Dramaturgery: The Lone Ranger and the Curse of the Framing Narrative

Posted: February 3, 2014 in Braak, poetics
Tags: , , ,

I saw this movie the other day.  It…could have been worse, I guess, but it also could have been better.  On the one hand, I guess if you’re going to use the Comanche as a plot point, it’s nice that the war is started entirely by greedy white guys, and propagated by a white guy who can’t admit that he did anything wrong.  That’s a step forward.  On the other hand, a hundred Comanche get massacred and it doesn’t have any bearing on the story at all, the Lone Ranger just wants to rescue that lady, Tonto just wants to get his revenge.  No Comanche massacre was required for either plot OR story in order for that to happen.

It’s especially galling because let’s be real, that entire movie was just a set up for an amazing 20-minute railroad battle climax set to Hans Zimmer’s orchestration of the William Tell Overture.  And that part was great!  It was fantastic!  But also literally every single minute before was interchangeable plot filler.  I heard that they were going to have werewolves in it originally, I wish there had been werewolves.  That’s the thing about this movie; if you’d taken out the Comanche massacre and put in some outlaw werewolves instead, it would have been exactly the same movie.

Anyway, I’m not going to talk about any of that, or even about why did Johnny Depp play Tonto, or any of it.  Instead, I’d like to take a few minutes and talk about Frame Stories.

FRAME STORIES

You now what these are.  These are the stories that START the movie, and then at some point in the frame story some guy is all, “oh this reminds me of a time when I helped the Lone Ranger shoot some guys,” and then the actual movie starts.  These things are EVERYWHERE, and it makes me a little puzzled because I’m not sure that anyone who puts them into a movie has any idea what they are, or how they work, or WHY they’re there.

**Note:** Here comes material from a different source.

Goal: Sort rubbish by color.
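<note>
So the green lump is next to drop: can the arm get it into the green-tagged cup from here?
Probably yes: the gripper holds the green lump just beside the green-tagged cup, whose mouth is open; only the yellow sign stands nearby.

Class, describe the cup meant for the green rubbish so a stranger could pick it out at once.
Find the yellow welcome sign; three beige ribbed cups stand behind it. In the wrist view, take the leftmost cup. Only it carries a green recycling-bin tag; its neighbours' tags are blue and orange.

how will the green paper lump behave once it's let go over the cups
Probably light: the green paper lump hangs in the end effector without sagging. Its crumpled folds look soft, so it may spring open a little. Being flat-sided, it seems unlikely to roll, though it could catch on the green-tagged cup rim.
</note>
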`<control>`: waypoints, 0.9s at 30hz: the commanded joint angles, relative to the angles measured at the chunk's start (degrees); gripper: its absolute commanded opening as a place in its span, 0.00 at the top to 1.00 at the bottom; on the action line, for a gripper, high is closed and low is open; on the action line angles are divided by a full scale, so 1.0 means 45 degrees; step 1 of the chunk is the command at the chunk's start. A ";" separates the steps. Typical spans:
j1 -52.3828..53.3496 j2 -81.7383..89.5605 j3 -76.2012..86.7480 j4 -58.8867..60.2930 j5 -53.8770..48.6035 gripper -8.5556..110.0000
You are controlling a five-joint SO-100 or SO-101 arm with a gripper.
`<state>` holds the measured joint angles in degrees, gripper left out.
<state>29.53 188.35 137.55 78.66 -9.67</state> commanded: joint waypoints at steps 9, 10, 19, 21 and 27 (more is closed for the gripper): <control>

So, here is how framing narratives work.  This, incidentally, works for most narration in general, because narration (even just voiceover narration), is actually an implicit frame story in most cases; when the detective is telling you what he was thinking or what happened or speculating about what he didn’t know — especially if he’s doing it in the past tense — as an audience member you’re automatically going to presume some kind of condition for the narrator that is not within the context of the story.  He is outside the story, in other words, in another place, possibly telling this to you in retrospect.  It’s not as explicit as in Titanic, for instance, where there’s an actual story to the frame, but it implies all the same things that a frame story does.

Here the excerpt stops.